◆ EXERCISE DETAILS:
Reproduce each line from the first in the data through the line that contains "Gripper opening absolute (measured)" exactly; give nothing else.

RECORDS FOR PROCESSING: Begin

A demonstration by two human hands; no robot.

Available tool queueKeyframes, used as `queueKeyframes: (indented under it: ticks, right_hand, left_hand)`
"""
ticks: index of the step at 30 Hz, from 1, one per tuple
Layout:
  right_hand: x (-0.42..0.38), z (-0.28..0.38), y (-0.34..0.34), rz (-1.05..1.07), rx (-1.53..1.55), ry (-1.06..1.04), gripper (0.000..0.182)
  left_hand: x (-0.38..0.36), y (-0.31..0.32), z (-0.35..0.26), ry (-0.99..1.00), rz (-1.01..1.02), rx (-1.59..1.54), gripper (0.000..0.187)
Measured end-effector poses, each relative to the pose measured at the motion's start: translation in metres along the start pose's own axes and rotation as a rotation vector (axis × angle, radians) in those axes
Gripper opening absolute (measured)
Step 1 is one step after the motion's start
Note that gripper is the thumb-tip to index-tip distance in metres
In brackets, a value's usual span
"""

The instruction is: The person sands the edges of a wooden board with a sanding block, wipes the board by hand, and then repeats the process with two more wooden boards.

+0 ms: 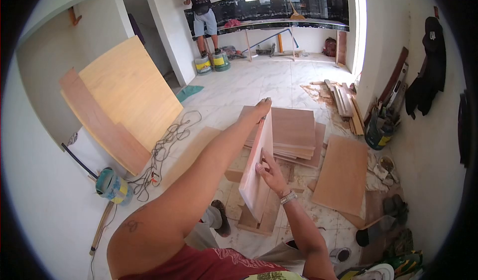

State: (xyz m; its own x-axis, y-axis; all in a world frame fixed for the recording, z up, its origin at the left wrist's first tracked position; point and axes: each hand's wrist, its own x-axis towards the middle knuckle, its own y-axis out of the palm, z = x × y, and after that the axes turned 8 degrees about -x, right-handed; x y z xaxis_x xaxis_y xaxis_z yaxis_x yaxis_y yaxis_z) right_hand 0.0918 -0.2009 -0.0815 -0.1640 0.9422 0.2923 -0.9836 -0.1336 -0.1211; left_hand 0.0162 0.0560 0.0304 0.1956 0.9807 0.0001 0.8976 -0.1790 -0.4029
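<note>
A long wooden board [258, 165] stands on edge in front of me, tilted, its far end raised. My left hand [264, 106] grips the board's far end, the fingers over its top corner. Lower down, my right hand [272, 174] rests against the board's right face, thumb and fingers spread, a metal watch on the wrist. Behind the board lies a stack of wooden panels [294, 128]. A wooden piece [266, 215] lies on the floor beneath its near end.
One large panel [341, 175] lies at the right. Leaning plywood [129, 90], a tangled cord [162, 155] and a bucket [113, 186] are at the left. Another bucket [379, 130] holds tools. At the back a person [201, 11] stands on buckets. Wood strips [343, 103] lie by the right wall.
</note>
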Motion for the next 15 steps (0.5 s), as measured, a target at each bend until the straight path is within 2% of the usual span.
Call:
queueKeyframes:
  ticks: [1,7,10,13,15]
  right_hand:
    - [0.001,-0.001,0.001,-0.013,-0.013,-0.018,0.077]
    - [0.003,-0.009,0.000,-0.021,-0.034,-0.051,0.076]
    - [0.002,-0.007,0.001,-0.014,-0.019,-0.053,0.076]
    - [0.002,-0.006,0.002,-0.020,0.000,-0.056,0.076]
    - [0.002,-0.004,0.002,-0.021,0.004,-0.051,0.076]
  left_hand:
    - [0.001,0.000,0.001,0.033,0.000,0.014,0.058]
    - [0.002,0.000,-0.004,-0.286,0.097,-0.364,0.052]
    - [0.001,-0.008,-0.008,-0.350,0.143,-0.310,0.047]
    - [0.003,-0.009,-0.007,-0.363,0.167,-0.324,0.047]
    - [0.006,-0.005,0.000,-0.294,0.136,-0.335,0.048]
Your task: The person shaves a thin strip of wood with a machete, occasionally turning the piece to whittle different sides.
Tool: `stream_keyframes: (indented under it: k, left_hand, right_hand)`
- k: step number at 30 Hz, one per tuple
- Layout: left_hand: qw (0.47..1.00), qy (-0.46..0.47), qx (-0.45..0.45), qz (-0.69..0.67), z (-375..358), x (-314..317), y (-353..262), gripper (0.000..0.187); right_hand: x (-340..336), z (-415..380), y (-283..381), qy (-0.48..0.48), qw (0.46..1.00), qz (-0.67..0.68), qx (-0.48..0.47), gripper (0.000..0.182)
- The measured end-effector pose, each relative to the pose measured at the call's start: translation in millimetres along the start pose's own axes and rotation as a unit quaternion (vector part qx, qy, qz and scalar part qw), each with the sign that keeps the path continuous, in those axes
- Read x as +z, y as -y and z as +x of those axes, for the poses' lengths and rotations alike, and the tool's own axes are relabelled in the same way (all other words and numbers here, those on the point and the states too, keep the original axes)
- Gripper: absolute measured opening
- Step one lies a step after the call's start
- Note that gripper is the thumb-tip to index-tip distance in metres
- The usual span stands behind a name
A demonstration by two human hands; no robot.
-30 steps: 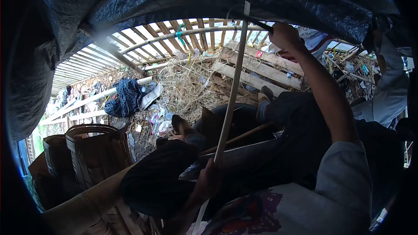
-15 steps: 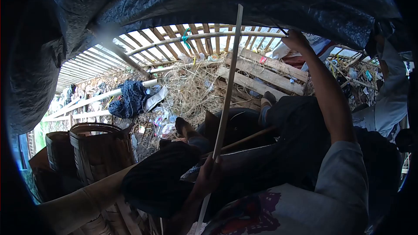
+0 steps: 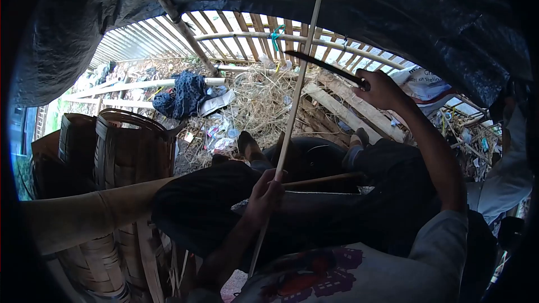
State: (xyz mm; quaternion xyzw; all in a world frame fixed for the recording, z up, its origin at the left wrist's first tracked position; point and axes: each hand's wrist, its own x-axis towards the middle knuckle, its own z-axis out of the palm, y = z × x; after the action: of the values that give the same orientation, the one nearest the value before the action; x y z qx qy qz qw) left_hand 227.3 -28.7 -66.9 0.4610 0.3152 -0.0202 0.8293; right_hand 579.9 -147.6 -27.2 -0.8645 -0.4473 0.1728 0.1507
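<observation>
My left hand (image 3: 266, 195) is closed round the lower part of a long pale bamboo strip (image 3: 294, 106), which stands tilted in front of me, its top leaning a little right. My right hand (image 3: 382, 88) is raised at the right and wrapped round the handle of a dark knife (image 3: 331, 68). The blade points left and its tip end crosses the strip's upper part in view; whether they touch I cannot tell. A thin wooden stick (image 3: 323, 180) lies across my lap, right of my left hand.
Woven bamboo baskets (image 3: 135, 157) stand at the left behind a thick bamboo pole (image 3: 95, 213). Ahead are wooden planks (image 3: 353, 109), straw (image 3: 252, 101), a dark blue cloth (image 3: 182, 95) and a slatted fence (image 3: 236, 33). A dark tarp (image 3: 370, 0) hangs overhead.
My right hand has come down, and the knife now shows across the strip. My left hand has moved slightly up with the strip. The view has shifted a little.
</observation>
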Motion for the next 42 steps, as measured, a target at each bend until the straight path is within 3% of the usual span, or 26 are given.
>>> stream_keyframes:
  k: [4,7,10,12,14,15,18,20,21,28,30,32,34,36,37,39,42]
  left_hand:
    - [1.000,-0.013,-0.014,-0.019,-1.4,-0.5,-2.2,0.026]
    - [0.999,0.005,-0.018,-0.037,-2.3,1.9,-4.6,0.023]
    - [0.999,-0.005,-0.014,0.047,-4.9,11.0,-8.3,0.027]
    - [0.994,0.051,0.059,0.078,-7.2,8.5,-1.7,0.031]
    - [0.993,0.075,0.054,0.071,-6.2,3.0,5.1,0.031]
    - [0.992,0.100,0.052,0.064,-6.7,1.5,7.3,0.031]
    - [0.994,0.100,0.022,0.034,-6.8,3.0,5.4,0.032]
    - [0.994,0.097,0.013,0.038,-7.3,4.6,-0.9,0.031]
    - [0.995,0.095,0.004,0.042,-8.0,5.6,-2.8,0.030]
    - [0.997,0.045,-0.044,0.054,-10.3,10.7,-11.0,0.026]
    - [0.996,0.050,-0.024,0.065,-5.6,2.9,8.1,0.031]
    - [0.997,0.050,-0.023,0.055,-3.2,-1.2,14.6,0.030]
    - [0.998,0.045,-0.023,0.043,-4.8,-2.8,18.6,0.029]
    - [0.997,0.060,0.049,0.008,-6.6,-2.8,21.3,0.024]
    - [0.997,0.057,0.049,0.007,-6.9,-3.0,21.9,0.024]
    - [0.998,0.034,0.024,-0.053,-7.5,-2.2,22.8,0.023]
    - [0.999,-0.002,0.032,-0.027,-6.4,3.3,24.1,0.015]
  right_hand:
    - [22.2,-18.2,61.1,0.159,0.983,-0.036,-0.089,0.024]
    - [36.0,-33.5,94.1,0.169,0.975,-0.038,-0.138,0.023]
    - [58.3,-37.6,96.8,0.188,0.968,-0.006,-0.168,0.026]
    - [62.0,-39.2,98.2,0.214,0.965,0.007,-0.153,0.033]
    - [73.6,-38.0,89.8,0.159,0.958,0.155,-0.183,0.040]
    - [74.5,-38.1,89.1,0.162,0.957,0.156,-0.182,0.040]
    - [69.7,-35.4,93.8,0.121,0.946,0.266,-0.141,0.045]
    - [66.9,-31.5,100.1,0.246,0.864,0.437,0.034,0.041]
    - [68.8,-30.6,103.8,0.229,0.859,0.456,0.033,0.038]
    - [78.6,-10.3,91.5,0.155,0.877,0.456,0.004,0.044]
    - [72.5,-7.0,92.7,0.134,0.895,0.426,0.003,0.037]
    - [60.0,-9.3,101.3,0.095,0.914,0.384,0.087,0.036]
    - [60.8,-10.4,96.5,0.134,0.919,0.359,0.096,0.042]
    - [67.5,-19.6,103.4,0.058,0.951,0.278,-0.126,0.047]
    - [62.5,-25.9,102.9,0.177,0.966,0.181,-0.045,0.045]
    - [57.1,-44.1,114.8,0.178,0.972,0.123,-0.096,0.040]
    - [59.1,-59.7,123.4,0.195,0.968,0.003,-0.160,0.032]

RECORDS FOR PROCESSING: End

◆ RESPONSE TO THE TASK:
A demonstration by two human hands; no robot.

Available tool queueKeyframes, used as `queueKeyframes: (indented under it: ticks, right_hand, left_hand)`
"""
ticks: index of the step at 30 Hz, from 1, one per tuple
Layout:
  right_hand: x (-0.42..0.38), z (-0.28..0.38), y (-0.34..0.34), rz (-1.05..1.07), rx (-1.53..1.55), ry (-1.06..1.04), gripper (0.000..0.182)
  left_hand: x (-0.38..0.36), y (-0.31..0.32), z (-0.35..0.26), ry (-0.99..1.00), rz (-1.01..1.02), rx (-1.59..1.54), gripper (0.000..0.187)
Measured end-effector poses, each relative to the pose measured at the motion's start: translation in metres along the start pose's own axes and rotation as a rotation vector (axis × angle, radians) in those axes
Gripper opening absolute (measured)

There's nothing else to the answer.